Exercise prompt =>
Repeat the listing below exactly.

Dataset section =>
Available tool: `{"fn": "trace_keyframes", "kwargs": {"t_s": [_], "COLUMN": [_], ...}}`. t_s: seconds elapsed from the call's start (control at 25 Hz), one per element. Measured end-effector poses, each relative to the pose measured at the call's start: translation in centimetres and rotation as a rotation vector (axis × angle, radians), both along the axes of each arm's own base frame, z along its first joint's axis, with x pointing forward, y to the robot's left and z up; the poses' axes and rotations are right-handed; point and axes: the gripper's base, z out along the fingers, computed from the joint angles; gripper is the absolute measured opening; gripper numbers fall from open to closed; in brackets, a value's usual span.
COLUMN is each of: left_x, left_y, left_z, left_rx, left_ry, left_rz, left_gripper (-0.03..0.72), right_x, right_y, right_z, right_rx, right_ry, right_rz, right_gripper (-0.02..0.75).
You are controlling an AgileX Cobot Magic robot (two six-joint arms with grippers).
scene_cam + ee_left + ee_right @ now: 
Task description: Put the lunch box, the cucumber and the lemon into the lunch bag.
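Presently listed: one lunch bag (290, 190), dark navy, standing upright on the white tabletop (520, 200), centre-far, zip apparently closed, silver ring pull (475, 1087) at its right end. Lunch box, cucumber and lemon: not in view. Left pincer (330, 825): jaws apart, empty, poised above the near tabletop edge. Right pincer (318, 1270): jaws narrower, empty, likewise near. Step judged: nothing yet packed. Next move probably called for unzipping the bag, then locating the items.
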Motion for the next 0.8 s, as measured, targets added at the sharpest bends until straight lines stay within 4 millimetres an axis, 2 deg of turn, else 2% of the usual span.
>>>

Written solution =>
Available tool: `{"fn": "trace_keyframes", "kwargs": {"t_s": [_], "COLUMN": [_], ...}}`. t_s: seconds elapsed from the call's start (control at 25 Hz), one per element. Measured end-effector poses, each relative to the pose measured at the call's start: translation in centimetres and rotation as a rotation vector (axis × angle, radians), both along the axes of each arm's own base frame, z along its first joint's axis, with x pointing forward, y to the robot's left and z up; the poses' axes and rotations are right-handed; point and axes: the gripper's base, z out along the fingers, computed from the joint angles; gripper is the absolute measured opening; gripper numbers fall from open to closed; in brackets, a value's usual span.
COLUMN is each of: left_x, left_y, left_z, left_rx, left_ry, left_rz, left_gripper (-0.03..0.72), right_x, right_y, right_z, right_rx, right_ry, right_rz, right_gripper (-0.02..0.75).
You are controlling an AgileX Cobot Magic robot (two six-joint arms with grippers).
scene_cam + ee_left + ee_right @ now: 
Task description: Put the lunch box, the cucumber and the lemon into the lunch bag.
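Presently listed: one lunch bag (290, 190), dark navy, standing upright on the white tabletop (520, 200), centre-far, zip apparently closed, silver ring pull (475, 1087) at its right end. Lunch box, cucumber and lemon: not in view. Left pincer (330, 825): jaws apart, empty, poised above the near tabletop edge. Right pincer (318, 1270): jaws narrower, empty, likewise near. Step judged: nothing yet packed. Next move probably called for unzipping the bag, then locating the items.
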Motion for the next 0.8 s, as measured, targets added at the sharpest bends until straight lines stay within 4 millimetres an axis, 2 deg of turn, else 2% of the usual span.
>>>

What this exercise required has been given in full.